How to complete this task >>
Instruction for the entries that follow: retype exactly the lines from the line with "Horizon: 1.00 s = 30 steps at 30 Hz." to the line with "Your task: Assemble", both included, and omit all others.

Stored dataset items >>
---*---
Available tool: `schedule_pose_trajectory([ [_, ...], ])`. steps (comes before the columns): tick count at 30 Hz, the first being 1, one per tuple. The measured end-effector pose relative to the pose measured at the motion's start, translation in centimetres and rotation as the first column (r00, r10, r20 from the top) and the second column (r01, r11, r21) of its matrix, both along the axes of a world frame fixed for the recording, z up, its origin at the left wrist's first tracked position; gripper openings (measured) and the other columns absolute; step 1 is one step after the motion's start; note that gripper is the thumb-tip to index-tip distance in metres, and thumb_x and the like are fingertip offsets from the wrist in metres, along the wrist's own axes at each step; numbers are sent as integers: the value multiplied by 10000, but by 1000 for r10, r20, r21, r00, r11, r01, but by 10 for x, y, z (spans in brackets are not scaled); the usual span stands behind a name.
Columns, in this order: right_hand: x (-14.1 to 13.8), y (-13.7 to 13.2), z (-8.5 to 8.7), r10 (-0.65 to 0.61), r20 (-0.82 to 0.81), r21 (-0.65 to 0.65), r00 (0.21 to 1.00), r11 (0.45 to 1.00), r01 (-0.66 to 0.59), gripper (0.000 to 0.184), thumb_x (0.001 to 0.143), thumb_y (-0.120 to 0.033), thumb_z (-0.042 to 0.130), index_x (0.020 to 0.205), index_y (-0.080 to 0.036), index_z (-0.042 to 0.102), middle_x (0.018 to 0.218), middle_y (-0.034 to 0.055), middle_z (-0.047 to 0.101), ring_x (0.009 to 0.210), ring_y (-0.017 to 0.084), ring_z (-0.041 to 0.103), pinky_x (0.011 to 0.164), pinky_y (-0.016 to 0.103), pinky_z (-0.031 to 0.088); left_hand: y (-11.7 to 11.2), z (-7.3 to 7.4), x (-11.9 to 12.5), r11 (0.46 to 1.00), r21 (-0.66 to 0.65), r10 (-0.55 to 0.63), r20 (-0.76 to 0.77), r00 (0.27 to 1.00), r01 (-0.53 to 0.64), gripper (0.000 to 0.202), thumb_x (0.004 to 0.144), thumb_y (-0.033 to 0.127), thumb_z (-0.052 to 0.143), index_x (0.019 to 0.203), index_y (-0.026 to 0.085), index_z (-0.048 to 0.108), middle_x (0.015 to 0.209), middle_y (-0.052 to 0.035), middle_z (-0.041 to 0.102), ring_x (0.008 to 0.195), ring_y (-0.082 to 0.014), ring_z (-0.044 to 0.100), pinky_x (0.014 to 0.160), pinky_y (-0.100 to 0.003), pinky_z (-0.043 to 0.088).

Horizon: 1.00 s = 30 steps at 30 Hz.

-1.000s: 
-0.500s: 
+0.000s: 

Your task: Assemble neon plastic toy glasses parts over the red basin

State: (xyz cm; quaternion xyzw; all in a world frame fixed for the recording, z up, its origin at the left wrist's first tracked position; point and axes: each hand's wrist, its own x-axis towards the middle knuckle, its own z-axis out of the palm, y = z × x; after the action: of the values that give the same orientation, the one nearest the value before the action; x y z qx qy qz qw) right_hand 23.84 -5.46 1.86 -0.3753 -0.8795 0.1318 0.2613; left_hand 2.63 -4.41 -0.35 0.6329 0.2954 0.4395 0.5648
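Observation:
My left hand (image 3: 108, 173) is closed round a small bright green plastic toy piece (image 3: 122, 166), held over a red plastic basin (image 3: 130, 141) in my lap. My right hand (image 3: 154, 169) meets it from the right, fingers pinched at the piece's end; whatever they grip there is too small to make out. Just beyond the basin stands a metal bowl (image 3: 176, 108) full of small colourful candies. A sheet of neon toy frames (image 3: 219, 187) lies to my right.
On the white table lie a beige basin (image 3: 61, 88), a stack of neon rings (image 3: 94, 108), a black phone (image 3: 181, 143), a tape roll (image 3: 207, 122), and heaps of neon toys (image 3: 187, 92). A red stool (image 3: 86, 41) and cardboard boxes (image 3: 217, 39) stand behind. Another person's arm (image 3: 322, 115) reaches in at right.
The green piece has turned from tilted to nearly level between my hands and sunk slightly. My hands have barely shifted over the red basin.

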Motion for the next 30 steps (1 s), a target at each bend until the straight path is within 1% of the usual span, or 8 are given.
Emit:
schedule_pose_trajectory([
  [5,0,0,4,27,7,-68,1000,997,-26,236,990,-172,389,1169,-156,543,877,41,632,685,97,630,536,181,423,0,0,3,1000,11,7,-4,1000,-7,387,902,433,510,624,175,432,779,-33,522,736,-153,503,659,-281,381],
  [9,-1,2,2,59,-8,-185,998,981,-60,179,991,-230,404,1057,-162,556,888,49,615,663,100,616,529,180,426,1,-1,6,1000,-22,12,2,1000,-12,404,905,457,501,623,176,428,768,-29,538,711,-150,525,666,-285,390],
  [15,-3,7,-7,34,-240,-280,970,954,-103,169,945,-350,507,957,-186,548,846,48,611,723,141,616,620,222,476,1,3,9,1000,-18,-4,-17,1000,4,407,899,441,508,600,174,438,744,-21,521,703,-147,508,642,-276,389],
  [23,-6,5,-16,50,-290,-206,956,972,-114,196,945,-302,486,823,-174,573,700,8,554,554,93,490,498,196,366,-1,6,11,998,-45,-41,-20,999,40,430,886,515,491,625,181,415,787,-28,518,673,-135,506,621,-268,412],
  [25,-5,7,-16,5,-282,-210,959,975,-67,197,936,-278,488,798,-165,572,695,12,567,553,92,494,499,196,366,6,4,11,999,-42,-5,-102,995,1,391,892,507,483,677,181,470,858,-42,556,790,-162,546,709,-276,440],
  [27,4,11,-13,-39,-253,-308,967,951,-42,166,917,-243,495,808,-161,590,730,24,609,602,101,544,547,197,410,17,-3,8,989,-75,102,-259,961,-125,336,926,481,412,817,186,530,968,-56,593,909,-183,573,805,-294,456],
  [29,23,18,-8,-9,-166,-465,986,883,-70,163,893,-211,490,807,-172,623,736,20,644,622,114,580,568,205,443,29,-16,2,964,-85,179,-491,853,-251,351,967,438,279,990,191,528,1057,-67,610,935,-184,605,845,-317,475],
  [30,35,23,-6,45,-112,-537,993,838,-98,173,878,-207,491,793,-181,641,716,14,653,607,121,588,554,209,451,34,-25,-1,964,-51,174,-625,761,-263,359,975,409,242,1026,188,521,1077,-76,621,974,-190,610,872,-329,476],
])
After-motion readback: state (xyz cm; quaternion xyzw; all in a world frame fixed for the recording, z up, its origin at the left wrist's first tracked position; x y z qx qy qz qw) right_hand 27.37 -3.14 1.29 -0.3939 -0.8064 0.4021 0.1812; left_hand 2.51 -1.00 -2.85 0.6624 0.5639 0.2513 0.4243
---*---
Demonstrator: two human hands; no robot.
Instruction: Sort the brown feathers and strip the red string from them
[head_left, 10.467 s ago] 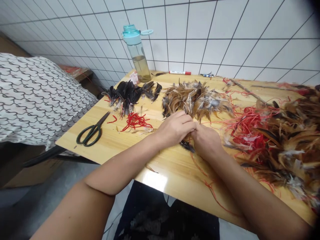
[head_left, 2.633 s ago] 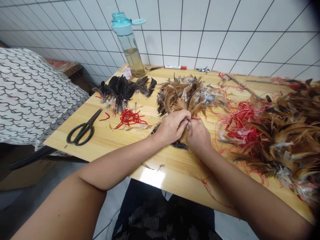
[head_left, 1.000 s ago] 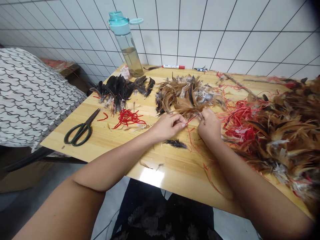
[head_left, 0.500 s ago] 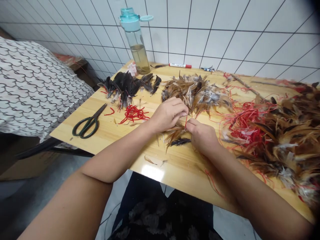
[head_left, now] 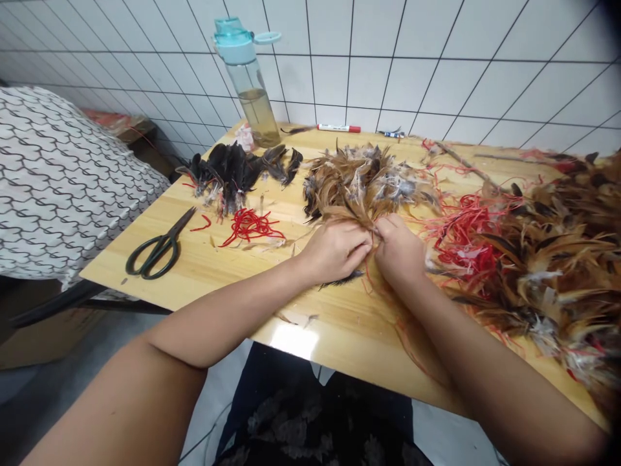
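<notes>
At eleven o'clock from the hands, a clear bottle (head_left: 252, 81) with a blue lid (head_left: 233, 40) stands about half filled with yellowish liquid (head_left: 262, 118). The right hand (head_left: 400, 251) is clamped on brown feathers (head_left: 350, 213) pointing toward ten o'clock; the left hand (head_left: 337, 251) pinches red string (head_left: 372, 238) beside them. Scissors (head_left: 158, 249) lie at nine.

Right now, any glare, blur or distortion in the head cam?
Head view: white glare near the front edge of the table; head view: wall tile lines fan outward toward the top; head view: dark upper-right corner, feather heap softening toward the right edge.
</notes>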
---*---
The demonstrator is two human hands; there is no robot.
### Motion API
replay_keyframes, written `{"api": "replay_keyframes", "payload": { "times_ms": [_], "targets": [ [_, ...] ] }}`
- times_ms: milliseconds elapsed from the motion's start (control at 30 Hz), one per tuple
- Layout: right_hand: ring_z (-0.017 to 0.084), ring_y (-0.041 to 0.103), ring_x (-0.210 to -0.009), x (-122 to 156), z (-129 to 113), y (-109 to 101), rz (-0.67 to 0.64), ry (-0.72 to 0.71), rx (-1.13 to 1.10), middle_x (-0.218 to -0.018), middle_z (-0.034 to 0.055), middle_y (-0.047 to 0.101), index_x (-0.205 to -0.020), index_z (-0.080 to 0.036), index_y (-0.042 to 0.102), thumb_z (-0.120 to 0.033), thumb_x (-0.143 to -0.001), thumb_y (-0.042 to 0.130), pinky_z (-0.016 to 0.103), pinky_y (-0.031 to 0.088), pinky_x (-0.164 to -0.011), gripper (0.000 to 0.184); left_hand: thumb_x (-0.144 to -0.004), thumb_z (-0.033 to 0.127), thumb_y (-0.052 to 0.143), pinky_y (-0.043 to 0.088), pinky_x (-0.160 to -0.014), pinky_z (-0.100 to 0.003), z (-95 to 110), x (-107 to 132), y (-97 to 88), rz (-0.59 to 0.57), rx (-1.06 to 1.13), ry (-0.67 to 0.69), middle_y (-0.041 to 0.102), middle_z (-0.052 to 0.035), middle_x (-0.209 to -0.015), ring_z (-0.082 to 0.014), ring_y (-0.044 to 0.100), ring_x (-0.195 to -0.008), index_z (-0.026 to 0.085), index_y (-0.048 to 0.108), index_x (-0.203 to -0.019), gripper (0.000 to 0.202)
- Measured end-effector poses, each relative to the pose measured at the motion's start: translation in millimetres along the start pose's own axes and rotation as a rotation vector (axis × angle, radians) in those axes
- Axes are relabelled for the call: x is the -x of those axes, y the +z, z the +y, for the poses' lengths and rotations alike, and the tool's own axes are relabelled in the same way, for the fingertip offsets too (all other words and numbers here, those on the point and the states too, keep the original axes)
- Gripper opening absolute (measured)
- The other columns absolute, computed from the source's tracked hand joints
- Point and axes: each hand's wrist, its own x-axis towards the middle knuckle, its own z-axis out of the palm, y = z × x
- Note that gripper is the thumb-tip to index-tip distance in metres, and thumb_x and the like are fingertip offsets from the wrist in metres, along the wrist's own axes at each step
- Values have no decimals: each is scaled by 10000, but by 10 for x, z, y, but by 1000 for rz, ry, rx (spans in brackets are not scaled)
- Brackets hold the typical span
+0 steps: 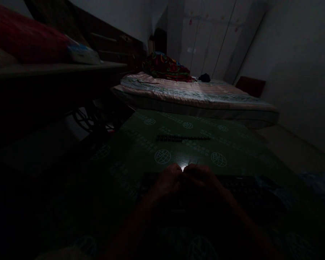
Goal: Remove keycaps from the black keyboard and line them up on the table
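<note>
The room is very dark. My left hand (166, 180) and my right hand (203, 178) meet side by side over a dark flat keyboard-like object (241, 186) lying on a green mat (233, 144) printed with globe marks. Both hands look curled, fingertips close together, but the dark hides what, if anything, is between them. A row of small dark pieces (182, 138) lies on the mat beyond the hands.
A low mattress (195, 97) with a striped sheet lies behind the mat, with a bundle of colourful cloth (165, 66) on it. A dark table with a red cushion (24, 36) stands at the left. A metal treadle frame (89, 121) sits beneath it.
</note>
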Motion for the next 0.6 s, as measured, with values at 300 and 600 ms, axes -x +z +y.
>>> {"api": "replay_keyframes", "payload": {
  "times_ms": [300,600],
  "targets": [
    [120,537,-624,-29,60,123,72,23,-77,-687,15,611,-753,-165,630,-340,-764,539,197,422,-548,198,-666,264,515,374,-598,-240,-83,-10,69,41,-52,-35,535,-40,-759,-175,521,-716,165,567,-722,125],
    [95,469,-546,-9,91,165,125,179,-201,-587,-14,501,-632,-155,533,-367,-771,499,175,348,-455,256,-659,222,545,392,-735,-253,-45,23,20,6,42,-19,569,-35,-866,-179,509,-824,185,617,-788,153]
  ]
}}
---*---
Solution for this exercise >>
Horizon: 1.00 s = 30 steps at 30 Hz.

-1.000s: 
-0.500s: 
+0.000s: 

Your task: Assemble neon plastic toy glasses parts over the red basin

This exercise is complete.